L’action du film commence lorsqu’une grève est proposée contre les conditions injustes auxquelles les mineurs locaux sont tous soumis… et l’aliénation qui surgit lorsque Gwilym suggère de ne pas faire grève. Ce n’est pas toute l’histoire, mais c’est le premier incident qui détaille comment l’ancien monde minier se contracte activement. Cela, à son tour, sert de toile de fond à des romances et à d’autres drames relationnels personnels dans tout le village, principalement ceux de Huw et Angharad. C’est un très bon film et doit être vu comme autre chose qu’un objet de dérision pour les fans de “Citizen Kane”.

De même, il est logique qu’Eastwood adorerait “The Ox-Bow Incident”, étant donné qu’il a finalement réalisé “Unforgiven”. Les deux films commencent par des configurations occidentales classiques avant de révéler lentement l’irresponsabilité morale du genre une fois suffisamment disséqués.
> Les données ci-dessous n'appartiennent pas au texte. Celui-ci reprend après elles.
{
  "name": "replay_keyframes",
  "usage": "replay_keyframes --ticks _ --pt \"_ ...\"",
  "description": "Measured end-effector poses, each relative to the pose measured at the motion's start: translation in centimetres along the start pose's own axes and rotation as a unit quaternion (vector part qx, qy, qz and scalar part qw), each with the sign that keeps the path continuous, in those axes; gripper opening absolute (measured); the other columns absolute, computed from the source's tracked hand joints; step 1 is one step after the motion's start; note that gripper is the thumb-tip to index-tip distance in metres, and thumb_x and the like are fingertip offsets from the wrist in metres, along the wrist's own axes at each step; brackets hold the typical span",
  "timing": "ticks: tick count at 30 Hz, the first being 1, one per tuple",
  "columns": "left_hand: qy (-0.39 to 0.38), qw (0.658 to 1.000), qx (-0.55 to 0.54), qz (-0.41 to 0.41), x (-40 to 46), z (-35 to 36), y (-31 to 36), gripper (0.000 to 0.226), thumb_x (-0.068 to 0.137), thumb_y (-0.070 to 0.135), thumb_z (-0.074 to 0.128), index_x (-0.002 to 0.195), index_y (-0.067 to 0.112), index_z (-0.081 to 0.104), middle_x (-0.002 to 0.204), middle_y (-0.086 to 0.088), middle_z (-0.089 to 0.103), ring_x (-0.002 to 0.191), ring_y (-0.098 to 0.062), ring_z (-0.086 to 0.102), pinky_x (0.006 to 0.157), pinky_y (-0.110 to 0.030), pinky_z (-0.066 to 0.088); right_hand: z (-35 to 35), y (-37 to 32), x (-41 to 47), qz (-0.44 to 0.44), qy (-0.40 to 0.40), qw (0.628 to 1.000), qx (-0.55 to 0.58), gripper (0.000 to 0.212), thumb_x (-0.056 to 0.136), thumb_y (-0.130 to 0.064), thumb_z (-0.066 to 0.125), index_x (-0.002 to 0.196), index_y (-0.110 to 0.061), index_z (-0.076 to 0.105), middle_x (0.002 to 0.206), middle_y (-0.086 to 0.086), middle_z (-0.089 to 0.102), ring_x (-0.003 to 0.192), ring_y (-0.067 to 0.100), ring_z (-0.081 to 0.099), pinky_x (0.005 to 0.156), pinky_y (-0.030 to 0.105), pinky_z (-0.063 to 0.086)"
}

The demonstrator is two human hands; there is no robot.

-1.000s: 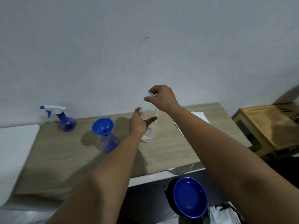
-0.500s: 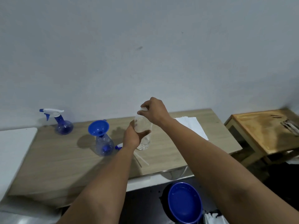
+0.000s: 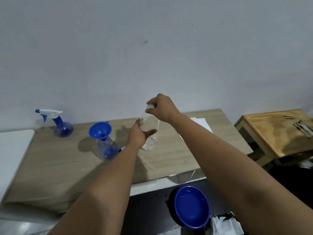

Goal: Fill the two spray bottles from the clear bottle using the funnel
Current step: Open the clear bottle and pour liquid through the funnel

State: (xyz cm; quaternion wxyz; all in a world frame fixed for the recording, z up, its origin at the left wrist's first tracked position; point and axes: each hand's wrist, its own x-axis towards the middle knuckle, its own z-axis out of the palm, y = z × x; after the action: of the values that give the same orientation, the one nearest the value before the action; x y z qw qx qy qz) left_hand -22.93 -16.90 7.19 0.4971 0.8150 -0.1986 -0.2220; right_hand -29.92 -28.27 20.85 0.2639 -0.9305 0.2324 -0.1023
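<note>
The wooden counter (image 3: 55, 167) is set against a plain wall. The clear bottle (image 3: 149, 133) is held upright by the left hand (image 3: 138, 136), its grip wrapped round the middle. Its cap (image 3: 149, 106) is pinched from above by the right hand (image 3: 162, 107). To the left, close by, the funnel (image 3: 100, 130) is seen in the open spray bottle (image 3: 107, 149); the other spray bottle (image 3: 61, 127) is farther.

The counter (image 3: 50, 167) is pale wood grain in beige. The funnel (image 3: 100, 130) is solid bright blue, sitting in a see-through bottle (image 3: 107, 148) tinted blue. The far spray bottle (image 3: 62, 128) is blue-tinted with a white head and blue trigger. The held bottle (image 3: 149, 128) is colourless, its cap (image 3: 149, 106) white. The basin (image 3: 192, 206) below is deep blue. The side table (image 3: 274, 131) is orange-brown. The wall (image 3: 152, 48) is plain pale grey-white.
</note>
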Motion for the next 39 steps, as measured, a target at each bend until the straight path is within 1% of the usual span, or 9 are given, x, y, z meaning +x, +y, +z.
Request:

Selon “The Ox-Bow Incident”, la justice aux frontières est en réalité très sombre et les pendaisons extrajudiciaires devraient peut-être être évitées. C’est l’un des meilleurs véhicules vedettes d’Henry Fonda.

Clint Eastwood aime aussi Le Trésor de la Sierra Madre

“The Ox-Bow Incident” raconte l’histoire d’un groupe de villageois vertueux qui recherchent une bande de voleurs qui auraient pu tuer l’un des habitants. Lorsque le groupe trouve des types méchants qui dorment à proximité, ils pensent avoir leurs coupables. Il s’avère cependant que ce ne sont pas les méchants qui l’ont fait. Néanmoins, les villageois commencent à débattre de l’opportunité de les pendre de toute façon, comme moyen de parvenir à une sorte de fermeture cosmique. C’est assez sinistre. L’idée « héroïque » du vigilantisme indépendant est considérée comme un prétexte pour tuer qui bon vous semble au nom de la justice.

Enfin, le penchant de Clint Eastwood pour « Le Trésor de la Sierra Madre » est tout à fait logique. Le film est centré sur un trio d’ouvriers démunis qui se rendent dans un désert isolé pour exploiter une veine secrète d’or. Les hommes ont faim et sont pauvres (ils ne peuvent se permettre de faire le voyage que grâce à un gain fortuit à la loterie) et se méfient naturellement les uns des autres. Bien sûr, une fois qu’ils commencent à accumuler de l’or, ils en viennent à soupçonner les autres de projeter de voler leurs réserves personnelles. Humphrey Bogart n’est guère héroïque dans le rôle de Fred, le Tim Holt en sueur joue le rôle de l’intense Bob et le propre père de John Huston, Walter Huston, a remporté un Oscar pour son interprétation du prospecteur Howard, plus âgé et plus doux.

“Le trésor de la Sierra Madre” est souvent évoqué dans les écoles de cinéma, et beaucoup de gens l’aiment, il n’est donc pas surprenant qu’Eastwood dise qu’il l’aime. Il a un décor occidental, mais l’atmosphère collante et la suspicion tangible du film le font presque ressembler à un film d’horreur. Pas étonnant que Stephen King l’aime aussi.